§ **BRIEF**: Everything in the records must be reproduced exactly, except for the pictures.

§ **EXTRACTED DATA**:

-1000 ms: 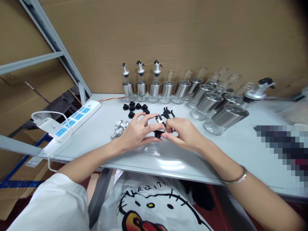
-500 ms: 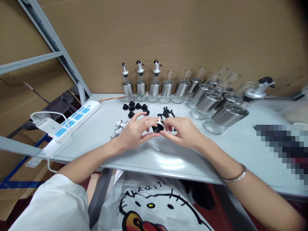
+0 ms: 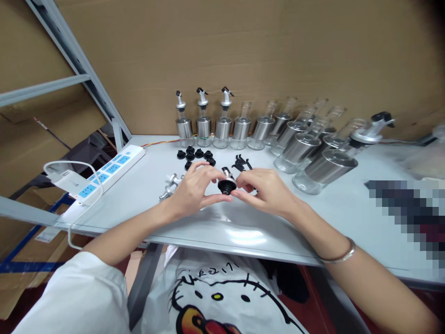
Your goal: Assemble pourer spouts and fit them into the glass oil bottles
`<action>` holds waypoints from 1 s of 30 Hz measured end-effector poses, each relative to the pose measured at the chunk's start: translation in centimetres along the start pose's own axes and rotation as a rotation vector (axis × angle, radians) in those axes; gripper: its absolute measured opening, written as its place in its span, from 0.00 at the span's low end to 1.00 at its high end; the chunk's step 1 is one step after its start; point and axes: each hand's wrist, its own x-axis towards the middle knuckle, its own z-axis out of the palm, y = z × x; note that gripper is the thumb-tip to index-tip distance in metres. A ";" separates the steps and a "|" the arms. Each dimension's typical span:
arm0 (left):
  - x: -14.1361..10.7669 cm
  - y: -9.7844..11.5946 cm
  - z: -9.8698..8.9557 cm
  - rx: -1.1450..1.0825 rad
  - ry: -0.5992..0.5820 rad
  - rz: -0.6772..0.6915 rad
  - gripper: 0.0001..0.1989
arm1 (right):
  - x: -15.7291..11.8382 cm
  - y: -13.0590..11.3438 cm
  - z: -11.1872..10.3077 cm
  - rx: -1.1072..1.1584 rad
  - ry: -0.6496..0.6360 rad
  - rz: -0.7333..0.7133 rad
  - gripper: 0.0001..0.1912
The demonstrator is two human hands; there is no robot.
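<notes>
The underside of the right hand's [image 3: 266,189] curled fingers is hidden, so I cannot tell if its grip is closed on the pourer [image 3: 227,185]; its thumb tip is at the edge of it. The left hand [image 3: 194,189] has the pourer pinched between fingertips and thumb, above the front part of the desk [image 3: 139,197]. This hand covers part of the silver pieces [image 3: 170,186], and the right one partly hides the black levers [image 3: 239,163]. On the far right, a dark item [image 3: 410,208] is pixelated and cannot be recognised. Compared with one second ago, the pourer is tilted, its black base now turned toward the camera, and the left fingers cover less of it.
</notes>
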 end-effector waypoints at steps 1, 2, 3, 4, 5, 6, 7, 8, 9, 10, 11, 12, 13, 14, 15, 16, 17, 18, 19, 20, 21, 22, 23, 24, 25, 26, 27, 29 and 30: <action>0.0 0.0 0.0 0.012 -0.012 -0.003 0.20 | 0.0 -0.1 0.0 0.000 -0.002 0.000 0.20; 0.0 0.0 0.0 0.022 -0.027 -0.005 0.20 | 0.0 -0.2 0.0 0.002 -0.003 0.001 0.19; 0.0 0.1 -0.1 0.025 -0.043 -0.005 0.20 | 0.0 -0.3 0.0 0.007 -0.006 0.004 0.18; 0.1 0.1 -0.2 0.023 -0.064 0.001 0.19 | 0.0 -0.3 0.0 0.016 -0.011 0.009 0.16; 0.1 0.2 -0.2 0.016 -0.086 0.009 0.18 | 0.0 -0.4 0.0 0.029 -0.020 0.013 0.15; 0.2 0.3 -0.3 0.006 -0.102 0.020 0.16 | 0.0 -0.4 0.0 0.044 -0.031 0.014 0.13; 0.3 0.3 -0.3 -0.003 -0.112 0.031 0.15 | 0.0 -0.4 0.1 0.058 -0.045 0.014 0.13; 0.3 0.4 -0.4 -0.009 -0.116 0.039 0.14 | 0.0 -0.4 0.1 0.070 -0.058 0.013 0.12; 0.4 0.4 -0.4 -0.013 -0.114 0.045 0.13 | 0.0 -0.4 0.2 0.079 -0.070 0.011 0.11; 0.4 0.4 -0.4 -0.018 -0.105 0.049 0.13 | 0.0 -0.5 0.2 0.086 -0.077 0.012 0.10; 0.4 0.4 -0.4 -0.024 -0.096 0.052 0.13 | 0.0 -0.5 0.3 0.094 -0.078 0.013 0.10; 0.4 0.4 -0.3 -0.030 -0.086 0.055 0.13 | 0.0 -0.5 0.3 0.103 -0.077 0.017 0.09; 0.4 0.4 -0.3 -0.033 -0.080 0.056 0.13 | 0.0 -0.5 0.3 0.113 -0.075 0.021 0.08; 0.4 0.4 -0.2 -0.035 -0.075 0.056 0.14 | -0.1 -0.5 0.4 0.121 -0.074 0.026 0.08; 0.4 0.3 -0.2 -0.034 -0.071 0.050 0.14 | -0.1 -0.5 0.4 0.125 -0.075 0.034 0.08; 0.4 0.3 -0.2 -0.031 -0.068 0.041 0.15 | -0.1 -0.5 0.4 0.128 -0.079 0.042 0.09; 0.4 0.3 -0.2 -0.027 -0.065 0.030 0.16 | -0.1 -0.5 0.4 0.129 -0.084 0.048 0.09; 0.4 0.3 -0.2 -0.022 -0.062 0.021 0.17 | -0.1 -0.5 0.4 0.128 -0.082 0.050 0.10; 0.5 0.4 -0.2 -0.016 -0.059 0.016 0.17 | -0.1 -0.5 0.4 0.123 -0.072 0.047 0.10; 0.6 0.4 -0.3 -0.010 -0.058 0.014 0.17 | -0.1 -0.6 0.4 0.117 -0.053 0.038 0.10; 0.6 0.4 -0.3 -0.005 -0.057 0.016 0.18 | -0.1 -0.6 0.4 0.109 -0.028 0.028 0.10; 0.7 0.4 -0.4 -0.003 -0.058 0.021 0.18 | 0.0 -0.6 0.4 0.101 -0.004 0.017 0.10; 0.8 0.5 -0.4 -0.003 -0.059 0.025 0.18 | 0.0 -0.7 0.4 0.096 0.014 0.011 0.10; 0.8 0.5 -0.4 -0.004 -0.061 0.028 0.18 | 0.0 -0.7 0.4 0.097 0.022 0.013 0.09; 0.8 0.5 -0.4 -0.005 -0.066 0.029 0.18 | 0.0 -0.8 0.4 0.105 0.020 0.021 0.09; 0.8 0.5 -0.5 -0.006 -0.073 0.031 0.18 | 0.1 -0.8 0.4 0.118 0.010 0.034 0.09; 0.8 0.4 -0.5 -0.008 -0.082 0.032 0.18 | 0.1 -0.9 0.4 0.133 -0.004 0.050 0.08; 0.7 0.4 -0.4 -0.016 -0.106 0.027 0.18 | 0.1 -0.9 0.5 0.160 -0.028 0.085 0.09; 0.6 0.4 -0.4 -0.020 -0.115 0.024 0.18 | 0.1 -0.9 0.5 0.169 -0.039 0.101 0.09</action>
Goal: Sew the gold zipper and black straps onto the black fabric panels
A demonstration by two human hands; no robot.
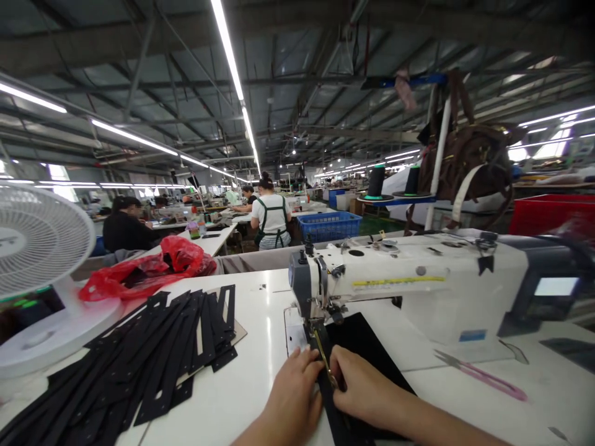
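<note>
Stretching toward us, our flat black strip [331, 410] is lying partly under the sewing machine [446, 297]. Our left hand [295, 384] is resting beside it, fingers outstretched; our right hand [357, 384] is pinching a slim golden piece [323, 356], perhaps metal. Leftward, slotted black pieces [153, 353] are overlapping.

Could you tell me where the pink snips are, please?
In the head view, the pink snips lie at right on the white table, in front of the sewing machine.
</note>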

§ **RESULT BELOW**:
-1000 ms: 
-500 ms: 
+0 ms: 
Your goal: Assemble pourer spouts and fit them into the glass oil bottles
`<action>` holds waypoints from 1 s of 30 Hz measured end-effector poses, each relative to the pose measured at the chunk's start: translation in centimetres along the start pose's own axes and rotation as a rotation vector (axis × angle, radians) in those axes; gripper: its absolute measured opening, written as its place in its span, from 0.00 at the span's low end to 1.00 at its high end; the chunk's step 1 is one step after its start; point and axes: each hand's wrist, its own x-axis towards the middle knuckle, its own z-axis out of the palm, y = z × x; note that gripper is the thumb-tip to index-tip distance in metres. A ";" separates the steps and a "|" the arms. Each dimension's typical span:
arm0 (left):
  - x: -14.1361..10.7669 cm
  - y: -9.7844..11.5946 cm
  - z: -9.8698..8.9557 cm
  - rx: -1.1450..1.0825 rad
  - ry: -0.5992..0.5820 rad
  - rz: -0.6772..0.6915 rad
  - gripper: 0.0001..0.1989
arm1 (right):
  - x: -15.7291..11.8382 cm
  - y: -13.0590..11.3438 cm
  - z: -11.1872..10.3077 cm
  - rx: -1.1072..1.1584 rad
  - ry: -0.6496..0.6360 rad
  - rz: -0.7333..0.7133 rad
  - gripper: 0.0001..0.1912
The demonstrator is two human hands; there is no robot.
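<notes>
The underside of the right hand's [image 3: 266,189] curled fingers is hidden, so I cannot tell if its grip is closed on the pourer [image 3: 227,185]; its thumb tip is at the edge of it. The left hand [image 3: 194,189] has the pourer pinched between fingertips and thumb, above the front part of the desk [image 3: 139,197]. This hand covers part of the silver pieces [image 3: 170,186], and the right one partly hides the black levers [image 3: 239,163]. On the far right, a dark item [image 3: 410,208] is pixelated and cannot be recognised. Compared with one second ago, the pourer is tilted, its black base now turned toward the camera, and the left fingers cover less of it.
</notes>
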 end-effector waypoints at steps 1, 2, 3, 4, 5, 6, 7, 8, 9, 10, 11, 12, 13, 14, 15, 16, 17, 18, 19, 20, 21, 22, 23, 24, 25, 26, 27, 29 and 30: <action>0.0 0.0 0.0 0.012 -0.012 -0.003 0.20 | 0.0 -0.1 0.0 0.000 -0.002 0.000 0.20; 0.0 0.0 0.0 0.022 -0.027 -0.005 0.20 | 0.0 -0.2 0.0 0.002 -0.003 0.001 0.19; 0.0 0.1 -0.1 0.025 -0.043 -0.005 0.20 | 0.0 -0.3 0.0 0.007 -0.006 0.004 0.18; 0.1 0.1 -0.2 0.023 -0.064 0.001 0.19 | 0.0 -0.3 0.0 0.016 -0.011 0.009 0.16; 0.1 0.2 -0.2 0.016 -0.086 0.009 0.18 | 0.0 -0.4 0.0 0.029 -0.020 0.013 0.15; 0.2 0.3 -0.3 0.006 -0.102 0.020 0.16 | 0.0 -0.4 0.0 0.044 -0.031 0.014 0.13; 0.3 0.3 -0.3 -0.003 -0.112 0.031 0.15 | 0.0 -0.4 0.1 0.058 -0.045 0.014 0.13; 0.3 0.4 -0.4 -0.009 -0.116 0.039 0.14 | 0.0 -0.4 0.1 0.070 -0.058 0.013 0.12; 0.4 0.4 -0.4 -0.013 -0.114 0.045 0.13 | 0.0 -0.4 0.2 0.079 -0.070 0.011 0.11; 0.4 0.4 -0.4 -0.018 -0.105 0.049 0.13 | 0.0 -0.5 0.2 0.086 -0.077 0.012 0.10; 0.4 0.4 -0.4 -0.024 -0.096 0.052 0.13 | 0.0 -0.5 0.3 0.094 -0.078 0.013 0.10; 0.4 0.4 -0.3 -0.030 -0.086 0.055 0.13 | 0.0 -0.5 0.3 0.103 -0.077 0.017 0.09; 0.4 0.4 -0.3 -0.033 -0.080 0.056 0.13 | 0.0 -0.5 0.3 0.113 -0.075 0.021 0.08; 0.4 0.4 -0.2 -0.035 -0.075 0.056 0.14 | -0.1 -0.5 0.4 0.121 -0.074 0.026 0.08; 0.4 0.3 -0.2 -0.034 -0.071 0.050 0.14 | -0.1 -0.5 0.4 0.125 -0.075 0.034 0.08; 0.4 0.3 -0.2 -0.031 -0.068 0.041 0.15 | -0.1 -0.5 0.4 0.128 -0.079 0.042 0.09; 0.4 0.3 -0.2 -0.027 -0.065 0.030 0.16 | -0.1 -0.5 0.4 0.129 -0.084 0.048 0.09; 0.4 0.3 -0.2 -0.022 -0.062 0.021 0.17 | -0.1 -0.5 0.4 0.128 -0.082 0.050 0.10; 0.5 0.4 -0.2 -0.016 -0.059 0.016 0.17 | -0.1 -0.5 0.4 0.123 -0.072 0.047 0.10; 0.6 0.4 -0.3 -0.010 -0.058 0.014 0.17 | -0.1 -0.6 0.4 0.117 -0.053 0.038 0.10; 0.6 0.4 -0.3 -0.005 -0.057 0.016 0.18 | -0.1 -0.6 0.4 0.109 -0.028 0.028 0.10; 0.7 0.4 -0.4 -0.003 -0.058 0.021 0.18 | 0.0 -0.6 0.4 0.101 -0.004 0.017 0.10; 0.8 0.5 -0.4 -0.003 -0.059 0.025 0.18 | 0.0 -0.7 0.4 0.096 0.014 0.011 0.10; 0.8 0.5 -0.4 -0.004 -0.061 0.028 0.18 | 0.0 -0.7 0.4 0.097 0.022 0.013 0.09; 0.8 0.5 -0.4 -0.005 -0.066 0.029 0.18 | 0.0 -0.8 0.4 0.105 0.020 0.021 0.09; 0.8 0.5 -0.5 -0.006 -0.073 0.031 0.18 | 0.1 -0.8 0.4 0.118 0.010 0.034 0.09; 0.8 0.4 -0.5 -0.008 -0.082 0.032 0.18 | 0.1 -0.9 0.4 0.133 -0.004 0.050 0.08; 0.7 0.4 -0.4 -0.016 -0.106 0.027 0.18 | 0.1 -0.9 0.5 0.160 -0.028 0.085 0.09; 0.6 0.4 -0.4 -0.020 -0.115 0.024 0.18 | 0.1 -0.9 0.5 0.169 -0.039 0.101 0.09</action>
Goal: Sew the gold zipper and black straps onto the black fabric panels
A demonstration by two human hands; no robot.
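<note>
Stretching toward us, our flat black strip [331, 410] is lying partly under the sewing machine [446, 297]. Our left hand [295, 384] is resting beside it, fingers outstretched; our right hand [357, 384] is pinching a slim golden piece [323, 356], perhaps metal. Leftward, slotted black pieces [153, 353] are overlapping.

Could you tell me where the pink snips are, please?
In the head view, the pink snips lie at right on the white table, in front of the sewing machine.
</note>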

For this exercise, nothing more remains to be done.